Tuesday, March 17, 2020
The actions taken by Dr. Max C. Starkloff of St. Louis during the Spanish-flu epidemic of 1918 would later be known as social distancing.
In Philadelphia authorities decided to allow a Liberty Loan parade to raise money for the war effort and in late September two hundred thousand people marched up Broad Street and at parade’s end, listened to a concert by John Philip Sousa. Within three days, the cities’ hospitals were overflowing and thousands were dead with bodies stacked like cord wood.
However, in St. Louis officials took quick, extreme measures to close schools, churches, theaters, and playgrounds, now known as social distancing.
Dr. Starkloff was the St. Louis City Health Commissioner that led the way in 1918 with aggressive actions during the Spanish influenza pandemic. The H1N1 virus infected a third of the world’s population and killed 50 million worldwide.
The first case of Spanish flu is believed to have been contracted at a military base in Kansas. With soldiers taking trains as they were deployed during World War I, it wasn’t long until the virus spread. Jefferson Barracks was hit first in St. Louis with influenza on October 1. Within a week, 800 soldiers were hospitalized.
With a population of 687,000 in 1918, St. Louis was the nation’s fourth largest city. Not long after the outbreak at Jefferson Barracks, those living in the city started suffering from influenza.
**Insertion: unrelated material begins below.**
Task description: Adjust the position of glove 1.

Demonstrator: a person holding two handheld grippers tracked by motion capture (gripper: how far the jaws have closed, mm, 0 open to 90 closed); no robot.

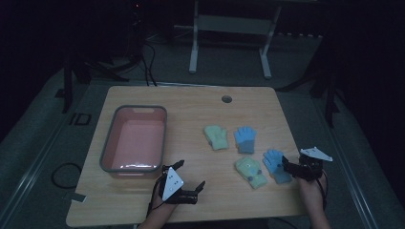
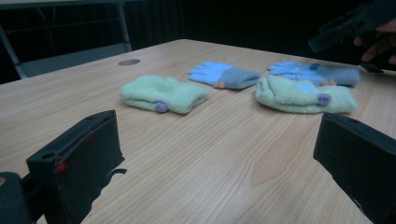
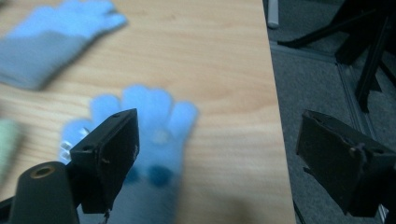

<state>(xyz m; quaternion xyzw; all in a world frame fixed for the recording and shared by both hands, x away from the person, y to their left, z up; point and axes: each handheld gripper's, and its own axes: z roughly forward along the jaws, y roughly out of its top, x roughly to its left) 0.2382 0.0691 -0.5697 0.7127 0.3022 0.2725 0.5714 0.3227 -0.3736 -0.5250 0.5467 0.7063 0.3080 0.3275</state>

On October 7, Dr. Starkloff, with the backin g of Mayor Henry Kiel, began to shut down the city by closing city schools, theaters, movie houses and places of amusement. He also banned public gatherings of more than 20 people.
The following day, he closed churches earning him the ire of Archbishop John Glennon, who protested, but eventually the Archbishop temporarily suspended the weekly Mass. Dr. Starkloff also closed the municipal court, playgrounds, library reading rooms, pool halls, fraternal lodges and limited the use of public transportation which at the time meant streetcars. Downtown department stores operated under restricted hours.
The result: The per-capita death rate from influenza in St. Louis was half that of Philadelphia.